Rumors that Turkey's largest food producer could be targeted in the government's post coup-attempt crackdown are eroding investor confidence.

al-monitor A chocolate seller awaits customers at his booth in Istanbul, Sept. 22, 2009.  Photo by REUTERS/Morteza Nikoubazl.
Amberin Zaman

Amberin Zaman

@amberinzaman

Topics covered

recep tayyip erdogan, purge, health, food, fethullah gulen, coup, business sector

Nov 15, 2016

“Good morning, time to buy,” tweeted Murat Ulker, the CEO of Yildiz Holding, Turkey’s largest food producer and the world’s third-largest snack manufacturer. After those words today, the tycoon proceeded to snap up 100,000 shares in Ulker, a Yildiz subsidiary.

Some would view Ulker's move as business smarts, others as an act of defiance. In any event, Ulker, seemed determined to show faith in his own brand after a columnist for the pro-government Sabah suggested that Yildiz would be the next conglomerate targeted for alleged links to Fethulllah Gulen, the shadowy Sunni imam whom the Turkish government has accused of masterminding the July 15 coup attempt.

Dilek Gungor’s sensationalist piece hinting that Yildiz might have a large, “hidden” stake in Kaynak Holding, a Gulen-linked group of companies whose assets were seized last week, sent shares in three of Yildiz’s subsidiaries, including the flagship biscuit maker Ulker, tumbling by 12% on the Istanbul stock exchange.

Yildiz swiftly rebuffed claims that it has been implicated in the proceedings against Kaynak. The group said in a statement that it had “nothing to do” with the probe. Ulker similarly tweeted, “Dear investors, beware. There are those who are sowing panic for no reason. We remain unsullied [and] our business is clean. We continue to work.”

There is no evidence of any legal action linking the company or Ulker to Gulen. For all Ulker's bravado, however, the famously humble magnate whose star-studded stable of brands includes Godiva chocolates and McVitie’s biscuits, must have been rattled.

In one ominous sign, Yigit Bulut, President Recep Tayyip Erdogan’s controversial economic adviser, warned in a column for the pro-government Star against the carcinogenic effects of various ingredients used to produce chocolate and biscuits. Bulut did not mention Ulker by name in the piece headlined “Those who love their children should read this.”

The online portal Duvardibi.tv, however, reproduced Bulut’s column under the headline “Protect your children from Ulker.” Duvardibi.tv is thought to be run by a clique of Erdogan loyalists, and its main function apparently is to smear the president’s real or perceived opponents. Recent victims include Ahmet Davutoglu, the former prime minister, and Abdullah Gul, the former president.

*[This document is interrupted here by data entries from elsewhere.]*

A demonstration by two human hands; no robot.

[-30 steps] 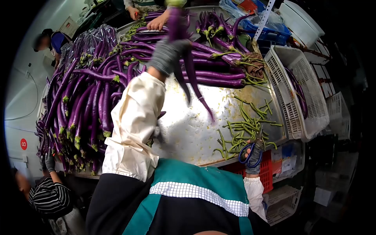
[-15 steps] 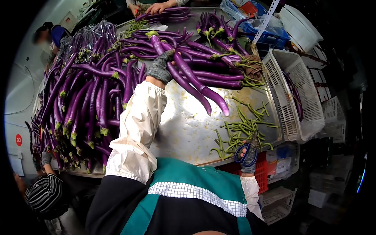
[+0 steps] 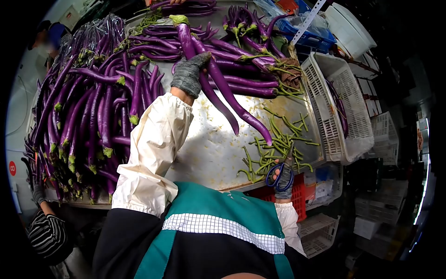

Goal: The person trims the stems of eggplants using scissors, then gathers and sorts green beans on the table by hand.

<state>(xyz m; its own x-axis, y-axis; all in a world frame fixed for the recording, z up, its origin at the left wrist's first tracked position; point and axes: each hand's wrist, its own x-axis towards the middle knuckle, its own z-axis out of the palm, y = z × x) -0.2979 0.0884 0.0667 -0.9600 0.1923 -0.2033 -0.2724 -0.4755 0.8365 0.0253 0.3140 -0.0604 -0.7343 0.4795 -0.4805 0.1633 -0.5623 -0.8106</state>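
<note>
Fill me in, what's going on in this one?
The person's gloved left hand holds at least two long purple eggplants over a metal table. Their gloved right hand holds blue-handled scissors beside a scatter of green stalks, clear of the held eggplants. A large eggplant heap covers the table's left side.

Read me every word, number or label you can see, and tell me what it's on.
"8", on the round red sign at the far left.
Too blurred to read: any print on the pale sheet at upper left or the orange-red packaging at the top.
</note>
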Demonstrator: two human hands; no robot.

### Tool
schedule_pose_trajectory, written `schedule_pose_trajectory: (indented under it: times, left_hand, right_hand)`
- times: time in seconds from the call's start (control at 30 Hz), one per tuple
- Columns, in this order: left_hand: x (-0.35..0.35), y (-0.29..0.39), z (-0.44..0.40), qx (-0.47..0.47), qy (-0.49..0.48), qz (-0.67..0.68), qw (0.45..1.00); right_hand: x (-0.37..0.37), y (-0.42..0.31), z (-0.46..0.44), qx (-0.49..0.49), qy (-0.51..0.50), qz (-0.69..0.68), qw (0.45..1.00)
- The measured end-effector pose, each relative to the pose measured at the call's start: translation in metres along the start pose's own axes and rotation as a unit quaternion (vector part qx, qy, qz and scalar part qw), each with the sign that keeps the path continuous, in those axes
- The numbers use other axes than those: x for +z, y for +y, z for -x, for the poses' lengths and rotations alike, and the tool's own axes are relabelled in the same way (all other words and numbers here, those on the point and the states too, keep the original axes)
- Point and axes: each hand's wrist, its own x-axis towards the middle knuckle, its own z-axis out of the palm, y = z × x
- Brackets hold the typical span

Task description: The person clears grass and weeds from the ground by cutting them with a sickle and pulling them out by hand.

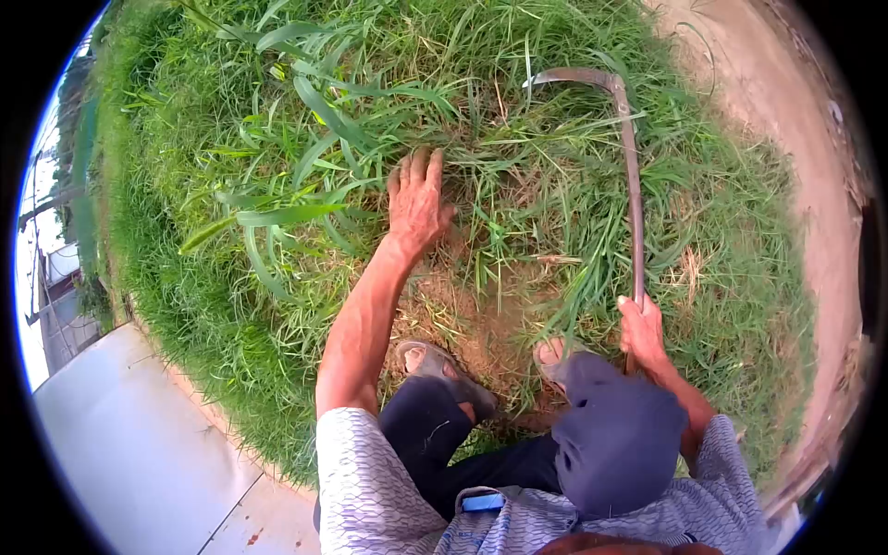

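Note:
My right hand point(645, 331) is wrapped around the lower end of the wooden handle of a long-handled sickle point(633, 176). The handle runs away from me, and its curved metal blade points left over the grass. My left hand point(416, 199) reaches down to the green grass point(518, 199), with fingers stretched out and touching the blades. Nothing shows held in it, though the fingertips are partly lost in the grass. Tall broad-leaved stalks point(319, 111) lean beside this hand on the left.
Bare soil point(444, 305) shows through the grass ahead of my sandalled feet point(435, 365). A dirt path point(768, 102) curves along the right edge. At lower left lies a pale concrete slab point(139, 444) bordering the grass. My bent knee point(615, 435) sits beside my right arm.

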Motion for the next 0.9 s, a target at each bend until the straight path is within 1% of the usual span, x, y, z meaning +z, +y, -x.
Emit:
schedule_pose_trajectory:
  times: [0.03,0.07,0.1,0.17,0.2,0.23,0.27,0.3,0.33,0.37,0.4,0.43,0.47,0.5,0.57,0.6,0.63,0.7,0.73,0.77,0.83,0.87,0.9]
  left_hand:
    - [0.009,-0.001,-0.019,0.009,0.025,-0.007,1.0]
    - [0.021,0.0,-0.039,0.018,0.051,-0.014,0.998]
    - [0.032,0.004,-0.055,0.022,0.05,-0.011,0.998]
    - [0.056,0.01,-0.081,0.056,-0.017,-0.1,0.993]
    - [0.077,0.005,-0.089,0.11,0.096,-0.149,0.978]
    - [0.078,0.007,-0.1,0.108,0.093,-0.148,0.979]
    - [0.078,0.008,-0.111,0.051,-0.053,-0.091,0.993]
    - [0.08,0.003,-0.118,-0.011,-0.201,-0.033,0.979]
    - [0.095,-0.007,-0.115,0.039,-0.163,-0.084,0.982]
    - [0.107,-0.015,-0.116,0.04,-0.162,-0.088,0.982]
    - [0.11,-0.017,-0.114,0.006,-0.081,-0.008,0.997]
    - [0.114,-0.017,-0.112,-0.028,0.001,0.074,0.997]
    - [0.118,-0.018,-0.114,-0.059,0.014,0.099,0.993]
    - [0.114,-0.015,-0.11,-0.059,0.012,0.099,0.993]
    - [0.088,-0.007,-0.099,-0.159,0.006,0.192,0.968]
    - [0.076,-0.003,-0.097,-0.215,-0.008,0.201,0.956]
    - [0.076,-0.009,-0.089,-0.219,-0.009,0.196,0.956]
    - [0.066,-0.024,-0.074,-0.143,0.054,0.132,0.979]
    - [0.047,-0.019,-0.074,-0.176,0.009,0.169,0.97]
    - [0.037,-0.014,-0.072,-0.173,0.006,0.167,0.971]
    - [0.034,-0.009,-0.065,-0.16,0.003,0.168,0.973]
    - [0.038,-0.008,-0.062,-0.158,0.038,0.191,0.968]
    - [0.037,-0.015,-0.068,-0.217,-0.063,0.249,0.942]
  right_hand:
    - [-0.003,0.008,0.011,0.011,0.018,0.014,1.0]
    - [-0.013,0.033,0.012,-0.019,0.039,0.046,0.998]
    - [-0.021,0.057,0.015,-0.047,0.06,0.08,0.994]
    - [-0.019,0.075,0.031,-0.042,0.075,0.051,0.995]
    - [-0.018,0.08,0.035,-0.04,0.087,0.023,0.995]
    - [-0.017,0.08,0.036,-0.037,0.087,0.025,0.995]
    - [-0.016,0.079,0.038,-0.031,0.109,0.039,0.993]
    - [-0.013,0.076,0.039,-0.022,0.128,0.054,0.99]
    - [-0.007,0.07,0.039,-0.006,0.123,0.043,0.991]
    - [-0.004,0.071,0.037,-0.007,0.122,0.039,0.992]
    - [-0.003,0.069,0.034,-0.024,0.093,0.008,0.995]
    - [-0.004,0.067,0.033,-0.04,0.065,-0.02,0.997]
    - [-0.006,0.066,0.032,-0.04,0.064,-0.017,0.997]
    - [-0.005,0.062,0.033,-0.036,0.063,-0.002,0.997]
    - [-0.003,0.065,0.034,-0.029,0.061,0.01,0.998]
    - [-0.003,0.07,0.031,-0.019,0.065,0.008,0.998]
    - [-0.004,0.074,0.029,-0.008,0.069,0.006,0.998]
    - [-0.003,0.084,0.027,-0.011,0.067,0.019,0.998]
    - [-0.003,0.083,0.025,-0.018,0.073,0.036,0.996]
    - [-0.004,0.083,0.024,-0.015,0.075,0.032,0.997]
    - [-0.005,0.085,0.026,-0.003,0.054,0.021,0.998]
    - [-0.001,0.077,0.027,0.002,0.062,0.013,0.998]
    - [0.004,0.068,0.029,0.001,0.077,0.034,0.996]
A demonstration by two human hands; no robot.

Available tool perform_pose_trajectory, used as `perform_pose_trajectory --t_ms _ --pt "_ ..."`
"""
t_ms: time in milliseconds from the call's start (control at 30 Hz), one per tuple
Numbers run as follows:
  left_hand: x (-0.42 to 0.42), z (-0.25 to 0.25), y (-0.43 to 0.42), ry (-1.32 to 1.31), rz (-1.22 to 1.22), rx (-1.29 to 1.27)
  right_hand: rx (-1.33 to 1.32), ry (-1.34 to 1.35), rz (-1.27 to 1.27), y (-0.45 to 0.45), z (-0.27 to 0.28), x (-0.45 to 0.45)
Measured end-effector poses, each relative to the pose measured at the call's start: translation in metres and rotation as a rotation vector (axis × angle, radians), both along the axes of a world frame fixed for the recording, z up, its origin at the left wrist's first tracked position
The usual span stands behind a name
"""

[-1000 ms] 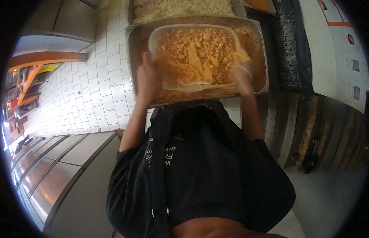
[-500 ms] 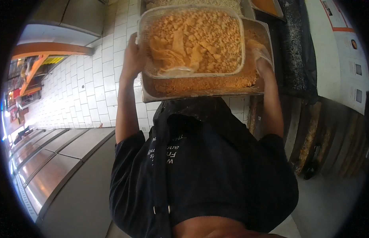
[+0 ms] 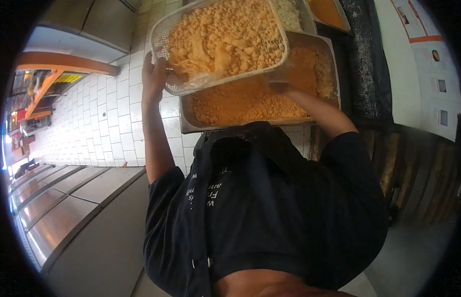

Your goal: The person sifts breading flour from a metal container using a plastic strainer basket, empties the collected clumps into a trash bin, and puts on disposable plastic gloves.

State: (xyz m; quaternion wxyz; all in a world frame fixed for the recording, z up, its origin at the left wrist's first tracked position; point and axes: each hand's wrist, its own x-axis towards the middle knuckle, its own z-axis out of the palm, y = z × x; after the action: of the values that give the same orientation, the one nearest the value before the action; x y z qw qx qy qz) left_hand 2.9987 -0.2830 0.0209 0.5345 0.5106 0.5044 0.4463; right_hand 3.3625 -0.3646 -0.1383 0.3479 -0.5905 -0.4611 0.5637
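Note:
A white mesh basket (image 3: 161,43) full of orange-coated lumps (image 3: 230,37) is tilted above a metal pan (image 3: 335,74). My left hand (image 3: 155,74) grips the basket at its left side. Orange crumbly powder (image 3: 240,101) covers the bottom of the pan. Close to the basket's lower right corner is my right hand (image 3: 281,86), over the powder. A clear plastic glove seems to cover it, and its fingers are blurred and partly hidden, so I cannot tell what it holds. Some clear plastic (image 3: 203,78) lies at the basket's near edge.
Behind the pan is another tray (image 3: 309,20) of pale crumbs (image 3: 288,15). A smaller tray of orange liquid or powder (image 3: 325,12) sits at the upper right. A dark, dusted cloth or mat (image 3: 361,59) runs along the right. Metal cabinets (image 3: 67,213) stand at the lower left.
The basket has risen out of the pan, then shifted up and left and tilted, with my left hand on it. My right hand has moved from the pan's right side toward the middle.

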Motion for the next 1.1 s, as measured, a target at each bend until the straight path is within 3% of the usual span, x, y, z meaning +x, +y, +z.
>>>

The main target of the site’s steady stream of salacity is Gulen.

It remains unclear why Ulker, a pious Muslim and poster boy for Turkey’s expanding global heft, is being picked on. Much like his father, Sabri Ulker, a migrant from the Crimea Peninsula who founded the business in 1944, Murat Ulker has avoided being sucked into the byzantine world of Turkish politics. Regardless, the Yildiz group was targeted by the army in the mid-1990s when the ruling generals launched their crusade against alleged “green” (i.e., Islamic) capital, calling for a boycott of its goods.

Yildiz Holding survived, going on to become one of the pioneers of corporate social responsibility in Turkey. In 2014, the group donated $24 million to Harvard University’s School of Public Health.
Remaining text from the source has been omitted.